Segment Start: Material for this task

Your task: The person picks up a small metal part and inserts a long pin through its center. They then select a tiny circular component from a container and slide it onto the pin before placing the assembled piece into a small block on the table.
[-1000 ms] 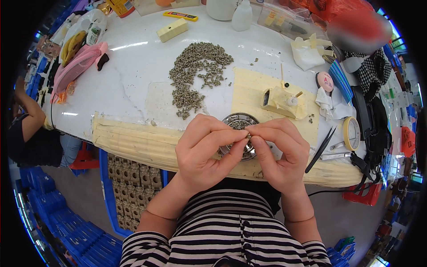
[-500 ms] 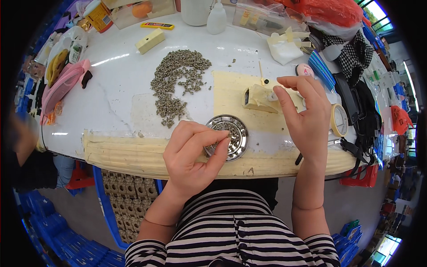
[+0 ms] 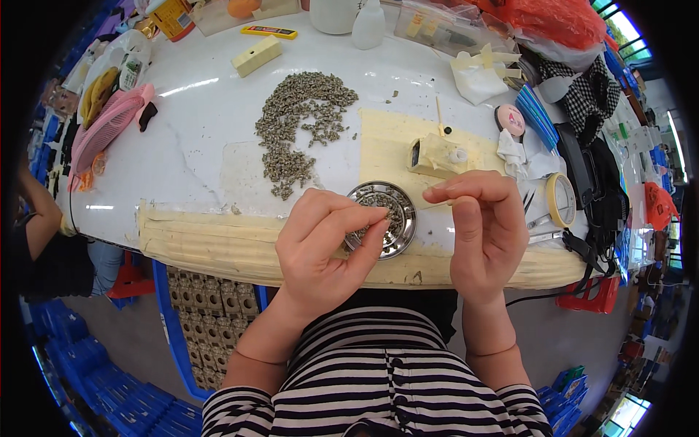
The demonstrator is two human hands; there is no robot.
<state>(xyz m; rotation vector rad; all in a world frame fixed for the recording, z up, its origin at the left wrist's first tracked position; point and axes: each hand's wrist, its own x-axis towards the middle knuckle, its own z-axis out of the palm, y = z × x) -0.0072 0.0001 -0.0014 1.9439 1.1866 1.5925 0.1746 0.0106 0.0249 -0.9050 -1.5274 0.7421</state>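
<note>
My left hand (image 3: pixel 320 244) is closed in a pinch above the left side of a round metal dish (image 3: pixel 408 237). A tiny metal part shows at its fingertips, mostly hidden by them. Inside the dish lie many small metal parts (image 3: pixel 378 200). My right hand (image 3: pixel 486 237) is right of the dish, thumb and forefinger closed on a thin pale stick that points left toward the dish. Behind it stands a block wrapped in cream tape (image 3: pixel 431 159), with a small white round opening (image 3: pixel 458 155) on its right.
A large pile of small metal parts (image 3: pixel 284 138) lies left of centre. On the right are a tape roll (image 3: pixel 561 200), tweezers (image 3: pixel 530 200) and a pink-topped round case (image 3: pixel 510 119). A pink fan (image 3: pixel 109 131) stands left; a person's arm (image 3: pixel 40 211) shows at far left.
My right hand has come down and left from beside the taped block toward the dish, its fingers closing together. The left hand keeps its pinch over the dish. The whole view has shifted slightly.
</note>
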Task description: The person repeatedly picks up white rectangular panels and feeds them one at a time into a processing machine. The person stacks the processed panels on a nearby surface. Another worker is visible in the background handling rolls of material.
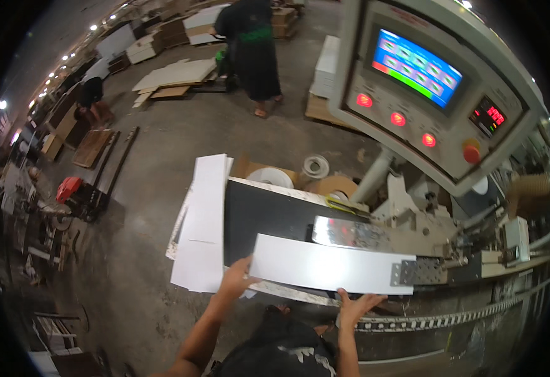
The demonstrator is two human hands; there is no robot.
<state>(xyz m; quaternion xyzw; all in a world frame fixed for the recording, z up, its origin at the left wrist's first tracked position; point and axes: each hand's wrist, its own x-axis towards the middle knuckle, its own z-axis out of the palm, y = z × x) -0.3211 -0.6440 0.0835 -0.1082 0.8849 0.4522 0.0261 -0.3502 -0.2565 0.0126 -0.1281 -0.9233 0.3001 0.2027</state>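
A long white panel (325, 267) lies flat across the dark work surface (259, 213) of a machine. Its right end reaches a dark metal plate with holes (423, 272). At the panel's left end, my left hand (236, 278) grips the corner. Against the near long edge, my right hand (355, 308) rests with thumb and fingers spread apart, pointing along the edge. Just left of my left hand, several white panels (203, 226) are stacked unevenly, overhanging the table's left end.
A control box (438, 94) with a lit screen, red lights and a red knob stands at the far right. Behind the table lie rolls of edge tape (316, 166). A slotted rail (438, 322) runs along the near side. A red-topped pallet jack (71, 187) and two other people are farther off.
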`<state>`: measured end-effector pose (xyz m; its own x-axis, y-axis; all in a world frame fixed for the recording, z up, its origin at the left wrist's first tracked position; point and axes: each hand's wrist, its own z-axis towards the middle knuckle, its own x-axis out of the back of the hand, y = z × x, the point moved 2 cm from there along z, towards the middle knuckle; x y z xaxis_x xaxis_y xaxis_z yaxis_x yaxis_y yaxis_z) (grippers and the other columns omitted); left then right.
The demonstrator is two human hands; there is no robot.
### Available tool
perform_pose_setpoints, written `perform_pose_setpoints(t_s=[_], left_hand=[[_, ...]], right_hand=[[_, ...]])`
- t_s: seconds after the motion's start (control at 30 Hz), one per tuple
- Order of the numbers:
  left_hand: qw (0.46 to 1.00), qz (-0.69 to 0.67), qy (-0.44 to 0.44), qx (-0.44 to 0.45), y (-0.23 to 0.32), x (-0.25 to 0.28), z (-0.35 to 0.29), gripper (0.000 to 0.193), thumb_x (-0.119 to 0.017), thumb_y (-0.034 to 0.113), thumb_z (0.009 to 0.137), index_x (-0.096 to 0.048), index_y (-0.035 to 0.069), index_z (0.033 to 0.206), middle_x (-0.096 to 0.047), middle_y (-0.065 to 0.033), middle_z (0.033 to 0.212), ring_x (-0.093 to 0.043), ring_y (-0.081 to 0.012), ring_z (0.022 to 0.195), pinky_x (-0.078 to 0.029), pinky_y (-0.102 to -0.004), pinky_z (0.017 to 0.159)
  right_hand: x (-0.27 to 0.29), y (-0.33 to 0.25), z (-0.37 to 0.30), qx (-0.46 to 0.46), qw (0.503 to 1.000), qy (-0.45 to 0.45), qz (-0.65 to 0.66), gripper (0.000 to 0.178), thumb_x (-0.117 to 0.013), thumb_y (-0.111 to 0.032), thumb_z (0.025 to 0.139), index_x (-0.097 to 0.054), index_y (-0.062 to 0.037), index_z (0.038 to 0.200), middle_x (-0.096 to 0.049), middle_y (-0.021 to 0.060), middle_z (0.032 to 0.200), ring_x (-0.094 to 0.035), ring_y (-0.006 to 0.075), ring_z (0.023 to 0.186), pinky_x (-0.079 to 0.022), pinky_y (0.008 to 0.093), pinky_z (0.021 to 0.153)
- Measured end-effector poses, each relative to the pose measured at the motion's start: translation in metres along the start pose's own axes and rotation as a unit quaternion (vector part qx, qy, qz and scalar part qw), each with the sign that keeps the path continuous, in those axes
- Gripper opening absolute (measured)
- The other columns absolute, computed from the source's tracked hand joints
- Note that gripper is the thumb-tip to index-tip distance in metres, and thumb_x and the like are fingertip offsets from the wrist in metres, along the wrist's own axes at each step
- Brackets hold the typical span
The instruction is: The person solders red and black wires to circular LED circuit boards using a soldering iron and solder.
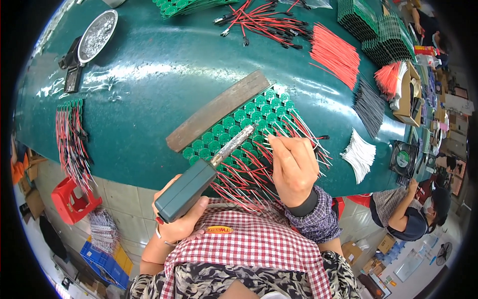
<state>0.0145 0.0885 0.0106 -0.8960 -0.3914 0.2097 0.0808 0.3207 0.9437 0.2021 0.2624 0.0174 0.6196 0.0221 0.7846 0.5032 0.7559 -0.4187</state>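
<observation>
My left hand [180,228] is wrapped round the dark green body of a soldering gun [186,192]. Its metal barrel points up and right, and the tip meets or hovers just over a panel of round green circuit boards [218,130]; I cannot tell which. Close beside the tip, my right hand [297,172] pinches the end of a thin wire, pale at the end, at the panel. Red, white and black wires [246,182] trail from the panel's near rows toward me. Along its far side lies a worn wooden bar [219,110].
A metal bowl of silvery bits [98,37] stands far left, above a wired board panel [69,112]. Bundles of red wires [334,56], black wires [369,109] and white wires [359,155] lie right, near a small fan [403,158]. A co-worker [416,214] sits right.
</observation>
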Motion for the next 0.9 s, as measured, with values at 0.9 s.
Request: perform_pose_setpoints(t_s=[0.9], left_hand=[[0.998,0.036,-0.047,-0.022,0.004,0.001,-0.001,0.02,-0.076,0.0,0.073,-0.069,-0.004,0.091,-0.066,-0.0133,0.081,-0.065,-0.0264,0.069,-0.05,-0.0345,0.061]], right_hand=[[-0.012,-0.006,-0.007,-0.007,0.998,-0.062,-0.008,0.035,-0.067,0.007,0.07,-0.067,0.0025,0.105,-0.063,0.0115,0.092,-0.061,0.0265,0.079,-0.052,0.0353,0.064]])
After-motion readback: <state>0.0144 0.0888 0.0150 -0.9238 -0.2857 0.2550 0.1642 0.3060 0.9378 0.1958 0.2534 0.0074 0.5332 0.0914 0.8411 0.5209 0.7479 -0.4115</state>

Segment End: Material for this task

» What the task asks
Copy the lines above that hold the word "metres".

» Answer space
- Measured end-effector poses, each relative to the pose measured at the motion's start: translation in metres along the start pose's own axes and rotation as a unit quaternion (vector part qx, qy, qz and scalar part qw), each with the sign that keeps the path continuous, in those axes
- Note that gripper is the thumb-tip to index-tip distance in metres, and thumb_x and the like are fingertip offsets from the wrist in metres, along the wrist's own axes at each step

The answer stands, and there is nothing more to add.